FDA delays routine regulatory inspections for large animal food facilities

The FDA has announced that routine regulatory inspections for large animal food facilities to ensure compliance with regulations under the FDA’s Preventive Controls for Animal Food rule (80 FR 56170) will not begin until the fall of 2018. Effective September 18, 2017, large animal food facilities must comply with preventive controls requirements mandated by the Food Safety Modernization Act (FSMA) (P.L. 111-353).

Education and flexibility

Large animal food facilities, those with 500 or more full-time equivalent employees, also had to comply with the current Good Manufacturing Practice (cGMP) requirements by September 2016. Based on feedback from animal food producers, the FDA has decided that although the new preventive control regulations will take effect as announced in the final rule as of September 18, 2017, the FDA will first focus on education before regulation. The agency noted that the industry needs additional time and technical assistance to fully understand the requirements of the new regulations for preventive controls. Jenny Murphy, a consumer safety officer with the FDA’s Center for Veterinary Medicine, said in a recent interview that the FDA will allow larger facilities some flexibility to further develop their plans and ensure that their system is operating correctly as guidance from FDA and other resources are put in place.

Increased inspections

While the FDA announced a delay in the routine regulatory inspections for the prevent controls requirements, the FDA will increase oversight of cGMPs with more routine inspections. Effective September 18, 2017, both large and small animal food facilities must meet the cGMP requirements. The cGMPs establish a foundation before establishing preventive controls. “CGMPs establish a base to make sure you don’t contaminate the animal food and the preventive controls take it a step further by making you really concentrate on things that, if they’re found in animal food, could be a public health concern,” said Murphy. “Once you have CGMPs in place, you can see where you need extra layers of protection.”

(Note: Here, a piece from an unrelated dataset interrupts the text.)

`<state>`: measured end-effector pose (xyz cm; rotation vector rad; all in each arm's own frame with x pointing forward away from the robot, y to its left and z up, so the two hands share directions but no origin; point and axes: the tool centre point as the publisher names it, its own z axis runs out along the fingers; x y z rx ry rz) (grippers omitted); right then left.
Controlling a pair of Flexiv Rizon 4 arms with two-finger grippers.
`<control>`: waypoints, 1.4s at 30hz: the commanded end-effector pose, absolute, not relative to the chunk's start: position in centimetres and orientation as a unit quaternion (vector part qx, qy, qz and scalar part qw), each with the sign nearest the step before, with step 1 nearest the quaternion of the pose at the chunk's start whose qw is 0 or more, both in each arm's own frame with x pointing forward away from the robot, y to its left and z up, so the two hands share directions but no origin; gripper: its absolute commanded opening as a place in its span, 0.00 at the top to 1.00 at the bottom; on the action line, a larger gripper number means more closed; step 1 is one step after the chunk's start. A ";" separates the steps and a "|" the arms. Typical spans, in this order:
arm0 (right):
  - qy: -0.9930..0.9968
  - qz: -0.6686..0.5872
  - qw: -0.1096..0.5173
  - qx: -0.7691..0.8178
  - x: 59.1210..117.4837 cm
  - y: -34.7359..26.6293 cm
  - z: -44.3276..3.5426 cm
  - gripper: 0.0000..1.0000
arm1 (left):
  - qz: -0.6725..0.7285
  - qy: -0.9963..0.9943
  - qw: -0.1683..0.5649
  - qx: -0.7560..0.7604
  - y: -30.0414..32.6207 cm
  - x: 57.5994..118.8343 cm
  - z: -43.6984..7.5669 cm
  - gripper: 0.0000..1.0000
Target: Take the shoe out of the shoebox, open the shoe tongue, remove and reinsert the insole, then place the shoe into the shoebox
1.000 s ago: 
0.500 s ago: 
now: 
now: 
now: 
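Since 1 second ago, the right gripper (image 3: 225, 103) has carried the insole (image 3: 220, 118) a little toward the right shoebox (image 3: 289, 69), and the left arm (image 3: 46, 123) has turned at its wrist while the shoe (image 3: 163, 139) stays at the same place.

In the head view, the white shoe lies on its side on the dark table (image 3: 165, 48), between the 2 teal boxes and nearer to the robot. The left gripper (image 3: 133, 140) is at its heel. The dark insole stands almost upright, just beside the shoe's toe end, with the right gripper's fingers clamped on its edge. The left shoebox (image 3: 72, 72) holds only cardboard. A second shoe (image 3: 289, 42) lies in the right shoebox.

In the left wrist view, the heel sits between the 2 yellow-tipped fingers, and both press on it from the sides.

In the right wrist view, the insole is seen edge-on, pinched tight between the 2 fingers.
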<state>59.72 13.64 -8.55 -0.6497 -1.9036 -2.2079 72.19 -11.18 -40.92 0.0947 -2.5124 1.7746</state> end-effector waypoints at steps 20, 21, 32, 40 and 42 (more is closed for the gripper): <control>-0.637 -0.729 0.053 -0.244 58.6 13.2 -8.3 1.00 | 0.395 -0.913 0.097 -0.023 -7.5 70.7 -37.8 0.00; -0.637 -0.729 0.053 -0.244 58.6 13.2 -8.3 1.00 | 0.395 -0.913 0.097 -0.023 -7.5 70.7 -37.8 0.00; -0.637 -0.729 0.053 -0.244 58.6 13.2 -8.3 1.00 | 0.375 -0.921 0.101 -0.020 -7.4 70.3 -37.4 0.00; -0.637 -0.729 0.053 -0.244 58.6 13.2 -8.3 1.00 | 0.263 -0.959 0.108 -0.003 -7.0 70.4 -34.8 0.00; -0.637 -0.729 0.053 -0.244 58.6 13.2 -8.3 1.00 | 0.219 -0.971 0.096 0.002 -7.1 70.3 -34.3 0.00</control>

The FDA adopted the Final rule in an effort to improve public health, and established for the first time cGMPs for food for animals, which are akin to the cGMPs that have long applied to human food. Along with the cGMPs, facilities must establish and implement a food safety system that includes an analysis of hazards and risk-based preventive controls. The rule also mandates that animal food facilities establish a supply chain program.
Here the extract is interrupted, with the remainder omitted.